▶ _PROBLEM DETAILS_
When you reach the line with "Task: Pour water" in the records below, begin transcribing exactly and continue up to and including the line with "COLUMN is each", leaving out every picture.

*** RECORDED DATA ***

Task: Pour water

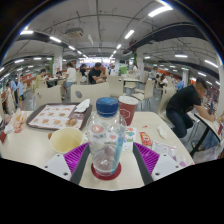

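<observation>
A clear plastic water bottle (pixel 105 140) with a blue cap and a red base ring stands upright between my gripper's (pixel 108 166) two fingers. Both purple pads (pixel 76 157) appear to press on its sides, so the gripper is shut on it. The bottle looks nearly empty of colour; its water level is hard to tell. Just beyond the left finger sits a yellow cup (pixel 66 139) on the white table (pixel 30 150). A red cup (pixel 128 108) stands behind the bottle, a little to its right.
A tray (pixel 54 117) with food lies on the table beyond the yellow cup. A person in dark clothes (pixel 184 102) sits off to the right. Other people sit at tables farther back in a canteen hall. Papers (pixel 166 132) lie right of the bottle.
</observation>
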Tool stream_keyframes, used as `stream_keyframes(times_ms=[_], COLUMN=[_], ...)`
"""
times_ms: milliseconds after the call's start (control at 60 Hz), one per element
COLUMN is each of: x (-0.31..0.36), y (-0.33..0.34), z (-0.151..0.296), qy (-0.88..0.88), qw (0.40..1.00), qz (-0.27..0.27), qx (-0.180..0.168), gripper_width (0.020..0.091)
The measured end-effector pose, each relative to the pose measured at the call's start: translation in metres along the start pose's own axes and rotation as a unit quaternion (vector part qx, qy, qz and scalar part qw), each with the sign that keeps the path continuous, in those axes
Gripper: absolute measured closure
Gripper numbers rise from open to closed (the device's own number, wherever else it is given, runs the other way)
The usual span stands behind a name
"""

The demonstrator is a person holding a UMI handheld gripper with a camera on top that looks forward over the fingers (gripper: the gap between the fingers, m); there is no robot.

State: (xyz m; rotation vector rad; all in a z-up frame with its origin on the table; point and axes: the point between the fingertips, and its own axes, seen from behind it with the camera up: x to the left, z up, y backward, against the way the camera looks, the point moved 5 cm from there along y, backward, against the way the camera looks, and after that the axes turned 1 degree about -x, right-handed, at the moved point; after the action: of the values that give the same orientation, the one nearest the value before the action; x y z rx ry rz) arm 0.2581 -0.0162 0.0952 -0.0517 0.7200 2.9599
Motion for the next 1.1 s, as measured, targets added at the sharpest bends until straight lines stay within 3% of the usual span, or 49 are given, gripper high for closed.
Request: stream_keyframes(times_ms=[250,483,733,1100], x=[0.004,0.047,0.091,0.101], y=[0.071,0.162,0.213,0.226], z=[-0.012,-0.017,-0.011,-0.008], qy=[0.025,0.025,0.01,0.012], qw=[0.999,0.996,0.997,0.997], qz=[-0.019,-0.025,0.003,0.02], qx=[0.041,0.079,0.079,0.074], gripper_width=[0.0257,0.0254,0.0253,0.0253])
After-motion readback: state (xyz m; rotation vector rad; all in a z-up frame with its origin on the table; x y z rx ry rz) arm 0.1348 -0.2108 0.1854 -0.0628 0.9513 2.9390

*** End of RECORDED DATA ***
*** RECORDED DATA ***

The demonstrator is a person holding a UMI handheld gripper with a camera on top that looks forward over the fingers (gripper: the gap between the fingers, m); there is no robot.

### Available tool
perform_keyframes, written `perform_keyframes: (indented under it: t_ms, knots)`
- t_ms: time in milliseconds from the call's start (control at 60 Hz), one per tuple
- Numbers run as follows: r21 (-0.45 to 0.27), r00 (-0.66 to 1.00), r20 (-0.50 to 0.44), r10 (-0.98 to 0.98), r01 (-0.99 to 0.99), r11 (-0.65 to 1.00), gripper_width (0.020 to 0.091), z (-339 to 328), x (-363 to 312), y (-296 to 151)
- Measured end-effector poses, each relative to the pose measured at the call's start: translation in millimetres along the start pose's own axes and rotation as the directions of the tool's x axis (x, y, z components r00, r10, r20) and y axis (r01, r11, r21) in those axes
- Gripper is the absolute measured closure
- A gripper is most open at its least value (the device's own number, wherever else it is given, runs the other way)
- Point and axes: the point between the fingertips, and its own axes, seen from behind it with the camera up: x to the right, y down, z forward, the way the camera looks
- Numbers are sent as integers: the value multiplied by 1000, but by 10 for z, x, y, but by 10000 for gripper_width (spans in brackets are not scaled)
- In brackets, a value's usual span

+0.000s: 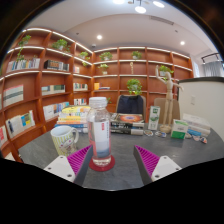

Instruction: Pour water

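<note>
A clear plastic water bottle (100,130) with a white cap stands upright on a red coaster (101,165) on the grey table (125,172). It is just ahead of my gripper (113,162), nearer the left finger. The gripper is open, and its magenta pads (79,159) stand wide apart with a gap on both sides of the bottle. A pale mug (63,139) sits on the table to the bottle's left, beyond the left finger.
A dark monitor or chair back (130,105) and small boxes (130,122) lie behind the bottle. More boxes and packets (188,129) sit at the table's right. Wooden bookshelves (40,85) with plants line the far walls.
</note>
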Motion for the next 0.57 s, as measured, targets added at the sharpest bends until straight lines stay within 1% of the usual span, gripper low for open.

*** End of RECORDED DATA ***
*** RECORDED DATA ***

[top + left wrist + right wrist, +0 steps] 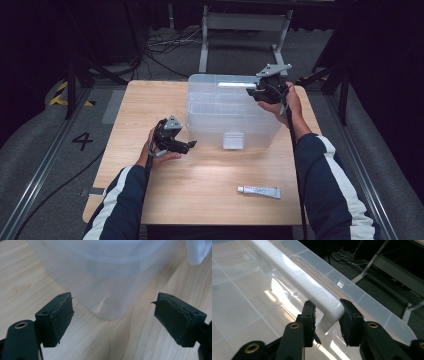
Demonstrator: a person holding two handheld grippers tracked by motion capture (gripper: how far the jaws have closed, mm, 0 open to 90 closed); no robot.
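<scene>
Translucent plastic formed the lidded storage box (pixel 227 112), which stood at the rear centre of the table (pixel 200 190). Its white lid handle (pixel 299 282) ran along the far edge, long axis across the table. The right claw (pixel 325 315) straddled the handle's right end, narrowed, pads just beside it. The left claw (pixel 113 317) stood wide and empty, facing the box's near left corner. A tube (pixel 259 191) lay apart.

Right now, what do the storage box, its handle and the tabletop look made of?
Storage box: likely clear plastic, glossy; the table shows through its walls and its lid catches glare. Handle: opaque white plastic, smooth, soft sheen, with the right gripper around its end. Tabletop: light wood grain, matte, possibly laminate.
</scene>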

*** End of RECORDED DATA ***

▶ _RESPONSE_
Task: Pour water


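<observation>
A clear plastic water bottle (pixel 105 140) with a blue cap and a red base ring stands upright between my gripper's (pixel 108 166) two fingers. Both purple pads (pixel 76 157) appear to press on its sides, so the gripper is shut on it. The bottle looks nearly empty of colour; its water level is hard to tell. Just beyond the left finger sits a yellow cup (pixel 66 139) on the white table (pixel 30 150). A red cup (pixel 128 108) stands behind the bottle, a little to its right.
A tray (pixel 54 117) with food lies on the table beyond the yellow cup. A person in dark clothes (pixel 184 102) sits off to the right. Other people sit at tables farther back in a canteen hall. Papers (pixel 166 132) lie right of the bottle.
</observation>
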Tool stream_keyframes, used as `stream_keyframes(times_ms=[_], COLUMN=[_], ...)`
"""
times_ms: milliseconds after the call's start (control at 60 Hz), one per element
COLUMN is each of: x (-0.31..0.36), y (-0.33..0.34), z (-0.151..0.296), qy (-0.88..0.88), qw (0.40..1.00), qz (-0.27..0.27), qx (-0.180..0.168), gripper_width (0.020..0.091)

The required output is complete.